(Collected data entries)
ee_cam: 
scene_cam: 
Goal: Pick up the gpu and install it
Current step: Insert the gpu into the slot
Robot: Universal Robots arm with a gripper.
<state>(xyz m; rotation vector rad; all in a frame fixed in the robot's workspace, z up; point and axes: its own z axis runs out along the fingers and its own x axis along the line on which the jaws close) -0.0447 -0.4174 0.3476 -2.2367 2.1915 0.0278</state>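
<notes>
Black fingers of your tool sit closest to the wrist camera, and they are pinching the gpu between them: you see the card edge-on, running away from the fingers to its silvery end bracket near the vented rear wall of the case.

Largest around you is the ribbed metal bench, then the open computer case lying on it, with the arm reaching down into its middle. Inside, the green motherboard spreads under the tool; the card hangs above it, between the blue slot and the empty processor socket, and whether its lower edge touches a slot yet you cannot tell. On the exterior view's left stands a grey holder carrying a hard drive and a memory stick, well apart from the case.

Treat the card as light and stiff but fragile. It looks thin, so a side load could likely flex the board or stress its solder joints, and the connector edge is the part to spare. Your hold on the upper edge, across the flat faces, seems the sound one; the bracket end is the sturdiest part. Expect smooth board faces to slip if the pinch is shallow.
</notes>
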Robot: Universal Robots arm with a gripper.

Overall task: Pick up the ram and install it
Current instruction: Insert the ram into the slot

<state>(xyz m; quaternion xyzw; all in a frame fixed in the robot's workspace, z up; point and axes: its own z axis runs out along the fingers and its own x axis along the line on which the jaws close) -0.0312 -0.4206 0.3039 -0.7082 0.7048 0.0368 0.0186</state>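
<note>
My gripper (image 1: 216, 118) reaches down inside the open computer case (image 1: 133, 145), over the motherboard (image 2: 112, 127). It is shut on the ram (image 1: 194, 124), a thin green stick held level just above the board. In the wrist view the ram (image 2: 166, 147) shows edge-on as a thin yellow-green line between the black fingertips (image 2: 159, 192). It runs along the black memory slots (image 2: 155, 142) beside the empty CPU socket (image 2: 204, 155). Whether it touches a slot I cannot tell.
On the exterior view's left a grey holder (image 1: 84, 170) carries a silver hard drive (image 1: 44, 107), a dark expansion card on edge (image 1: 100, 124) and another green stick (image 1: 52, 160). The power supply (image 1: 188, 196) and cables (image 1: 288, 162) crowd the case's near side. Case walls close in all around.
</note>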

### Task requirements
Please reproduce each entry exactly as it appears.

### Output of the exercise
ee_cam: 
scene_cam: 
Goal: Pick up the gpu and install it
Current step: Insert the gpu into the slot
Robot: Universal Robots arm with a gripper.
<state>(xyz m; rotation vector rad; all in a frame fixed in the robot's workspace, z up; point and axes: its own z axis runs out along the fingers and its own x axis along the line on which the jaws close) -0.0447 -0.4174 0.3476 -2.2367 2.1915 0.0278</state>
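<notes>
Black fingers of your tool sit closest to the wrist camera, and they are pinching the gpu between them: you see the card edge-on, running away from the fingers to its silvery end bracket near the vented rear wall of the case.

Largest around you is the ribbed metal bench, then the open computer case lying on it, with the arm reaching down into its middle. Inside, the green motherboard spreads under the tool; the card hangs above it, between the blue slot and the empty processor socket, and whether its lower edge touches a slot yet you cannot tell. On the exterior view's left stands a grey holder carrying a hard drive and a memory stick, well apart from the case.

Treat the card as light and stiff but fragile. It looks thin, so a side load could likely flex the board or stress its solder joints, and the connector edge is the part to spare. Your hold on the upper edge, across the flat faces, seems the sound one; the bracket end is the sturdiest part. Expect smooth board faces to slip if the pinch is shallow.
</notes>
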Robot: Universal Robots arm with a gripper.

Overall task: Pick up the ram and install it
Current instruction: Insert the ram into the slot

<state>(xyz m; quaternion xyzw; all in a frame fixed in the robot's workspace, z up; point and axes: its own z axis runs out along the fingers and its own x axis along the line on which the jaws close) -0.0312 -0.4206 0.3039 -0.7082 0.7048 0.0368 0.0186</state>
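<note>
My gripper (image 1: 216, 118) reaches down inside the open computer case (image 1: 133, 145), over the motherboard (image 2: 112, 127). It is shut on the ram (image 1: 194, 124), a thin green stick held level just above the board. In the wrist view the ram (image 2: 166, 147) shows edge-on as a thin yellow-green line between the black fingertips (image 2: 159, 192). It runs along the black memory slots (image 2: 155, 142) beside the empty CPU socket (image 2: 204, 155). Whether it touches a slot I cannot tell.
On the exterior view's left a grey holder (image 1: 84, 170) carries a silver hard drive (image 1: 44, 107), a dark expansion card on edge (image 1: 100, 124) and another green stick (image 1: 52, 160). The power supply (image 1: 188, 196) and cables (image 1: 288, 162) crowd the case's near side. Case walls close in all around.
</note>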

The exercise has been finished.